In his other plays, Rabe dramatizes the deterioration of moral standards in contemporary American society. Boom Boom Room (1973) focuses on a female go-go dancer who is repeatedly humiliated and exploited by men. Hurlyburly (1984) is set in a Hollywood home where four men associated with the entertainment industry pass time by taking drugs and having sex with women whom they do not respect. Rabe dramatizes how drugs, liquor, meaningless sex, and the pervasiveness of popular culture have infected and undermined individual intelligence and morality in American society. The play was eventually adapted by Rabe into a feature film in 1998. In Those the River Keeps (1991), a former Mafia hit man cannot escape his criminal past. When an old mob buddy shows up at his house in California, he is tempted to abandon his newfound domestic tranquility and fall into his old ways. A Question of Mercy (1997) concerns the issue of assisted suicide. When Thomas asks his doctor to assist in the suicide of his AIDS-afflicted lover, the physician struggles with the decision before finally agreeing to end the terminally ill man's life. Rabe's latest play, The Dog Problem (2001), has been called an Italian mob comedy. When Joey, a mobster, sets out to avenge the sexual humiliation of his sister, Teresa, he ends up killing a dog instead of his sister's lover. Rabe's novel Recital of the Dog (1993) concerns the mental degeneration of a middle-aged painter after moving to a bucolic rural area with his family. When he brutally kills a neighbor's dog, he spirals into a complete mental breakdown. In addition to his plays and novel, Rabe has written or adapted numerous screenplays. His Casualties of War (1989) was based on an incident related in a 1969 New Yorker article. The movie follows a five-man combat unit fighting in the Vietnam War as they kidnap a young Vietnamese woman, gang-rape her, and finally murder her. When one of the men objects and refuses to participate, the others consider him a coward and traitor and turn against him.

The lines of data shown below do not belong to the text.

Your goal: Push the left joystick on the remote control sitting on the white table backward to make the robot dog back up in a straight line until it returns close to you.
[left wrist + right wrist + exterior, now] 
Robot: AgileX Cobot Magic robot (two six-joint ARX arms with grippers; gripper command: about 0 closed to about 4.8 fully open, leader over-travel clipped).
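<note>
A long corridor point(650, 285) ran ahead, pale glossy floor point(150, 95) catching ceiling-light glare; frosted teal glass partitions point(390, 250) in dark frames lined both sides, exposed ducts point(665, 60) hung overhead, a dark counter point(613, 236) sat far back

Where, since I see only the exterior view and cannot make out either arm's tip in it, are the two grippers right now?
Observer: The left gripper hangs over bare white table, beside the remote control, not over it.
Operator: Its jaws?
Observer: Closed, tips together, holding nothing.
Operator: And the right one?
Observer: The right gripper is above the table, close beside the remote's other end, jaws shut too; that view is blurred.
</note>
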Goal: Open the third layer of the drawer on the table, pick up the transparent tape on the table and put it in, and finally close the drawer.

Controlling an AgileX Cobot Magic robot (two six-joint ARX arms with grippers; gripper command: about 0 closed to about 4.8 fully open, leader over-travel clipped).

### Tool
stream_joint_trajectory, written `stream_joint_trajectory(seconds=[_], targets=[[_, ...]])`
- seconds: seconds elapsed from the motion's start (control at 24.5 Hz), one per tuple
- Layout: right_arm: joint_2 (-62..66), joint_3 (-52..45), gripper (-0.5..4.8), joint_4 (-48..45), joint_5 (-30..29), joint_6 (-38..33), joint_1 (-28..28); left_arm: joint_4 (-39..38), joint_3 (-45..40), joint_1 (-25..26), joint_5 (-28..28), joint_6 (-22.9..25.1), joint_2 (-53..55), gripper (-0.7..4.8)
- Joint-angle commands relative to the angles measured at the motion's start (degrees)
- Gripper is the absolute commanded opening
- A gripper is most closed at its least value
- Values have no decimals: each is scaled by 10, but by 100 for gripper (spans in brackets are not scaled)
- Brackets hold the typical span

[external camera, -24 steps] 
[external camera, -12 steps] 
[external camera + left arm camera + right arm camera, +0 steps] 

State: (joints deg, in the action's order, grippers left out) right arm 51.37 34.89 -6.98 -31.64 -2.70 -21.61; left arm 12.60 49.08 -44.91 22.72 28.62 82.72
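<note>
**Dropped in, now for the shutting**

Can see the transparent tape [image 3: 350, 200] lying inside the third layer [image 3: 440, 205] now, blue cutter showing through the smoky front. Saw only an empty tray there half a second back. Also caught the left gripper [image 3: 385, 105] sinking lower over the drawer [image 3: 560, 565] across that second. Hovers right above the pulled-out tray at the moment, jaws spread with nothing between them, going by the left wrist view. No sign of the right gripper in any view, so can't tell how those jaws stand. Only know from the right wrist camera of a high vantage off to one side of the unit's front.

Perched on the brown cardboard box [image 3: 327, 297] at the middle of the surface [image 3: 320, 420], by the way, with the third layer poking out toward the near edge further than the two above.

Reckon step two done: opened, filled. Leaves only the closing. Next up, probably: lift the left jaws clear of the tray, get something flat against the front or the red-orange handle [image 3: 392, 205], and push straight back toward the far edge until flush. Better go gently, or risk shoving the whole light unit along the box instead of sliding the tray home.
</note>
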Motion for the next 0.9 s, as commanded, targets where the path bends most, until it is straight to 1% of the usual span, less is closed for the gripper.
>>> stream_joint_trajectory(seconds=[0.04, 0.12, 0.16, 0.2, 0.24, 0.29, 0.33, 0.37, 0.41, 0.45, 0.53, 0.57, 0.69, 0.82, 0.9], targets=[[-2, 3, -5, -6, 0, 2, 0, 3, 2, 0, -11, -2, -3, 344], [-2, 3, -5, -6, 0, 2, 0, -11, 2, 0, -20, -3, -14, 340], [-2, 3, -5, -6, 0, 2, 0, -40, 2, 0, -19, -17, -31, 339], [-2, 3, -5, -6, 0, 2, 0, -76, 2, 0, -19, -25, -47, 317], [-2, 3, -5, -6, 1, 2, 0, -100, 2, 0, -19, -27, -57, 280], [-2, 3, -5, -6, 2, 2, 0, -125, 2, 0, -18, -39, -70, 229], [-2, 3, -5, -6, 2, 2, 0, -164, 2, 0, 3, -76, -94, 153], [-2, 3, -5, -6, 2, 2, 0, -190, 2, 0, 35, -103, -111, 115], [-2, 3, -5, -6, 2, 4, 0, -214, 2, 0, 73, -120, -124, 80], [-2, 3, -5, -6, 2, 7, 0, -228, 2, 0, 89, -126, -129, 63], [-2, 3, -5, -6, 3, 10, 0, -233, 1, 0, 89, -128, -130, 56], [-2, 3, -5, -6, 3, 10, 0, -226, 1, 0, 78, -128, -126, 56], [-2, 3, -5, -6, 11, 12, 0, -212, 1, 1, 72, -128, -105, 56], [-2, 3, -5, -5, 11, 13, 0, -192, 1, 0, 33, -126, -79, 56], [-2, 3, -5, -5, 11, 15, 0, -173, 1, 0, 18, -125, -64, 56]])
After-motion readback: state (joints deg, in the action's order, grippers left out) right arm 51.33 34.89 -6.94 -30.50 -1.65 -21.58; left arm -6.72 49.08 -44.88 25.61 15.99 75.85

Rabe is recognized as an influential American playwright, but his work has met with mixed reviews. Critics contend that the subject matter of Rabe's plays is disturbing, which often results in commercial failure but critical acclaim for his individual plays. However, most critics commend him for inventive dramas that reflect his political and social consciousness and exhibit his command of dramatic technique. They contend that his early work, known as the Vietnam trilogy, provides insight into the social, political, and intellectual divisions that characterized the Vietnam era, while his later work concerns the shallowness of drug- and media-obsessed culture. Critics identify the quest for male friendship and camaraderie as a central theme in many of Rabe's plays. On a related note, feminist critics discuss the misogynist motifs in his work, particularly in Hurlyburly and Boom Boom Room, in which female characters are denigrated, exploited, and perceived as sexual objects. Rabe's work has been compared to that of Sam Shepard, particularly in its use of naturalistic and absurdist elements, its emphasis on homosocial bonds, and exploration of the deterioration of American culture and values.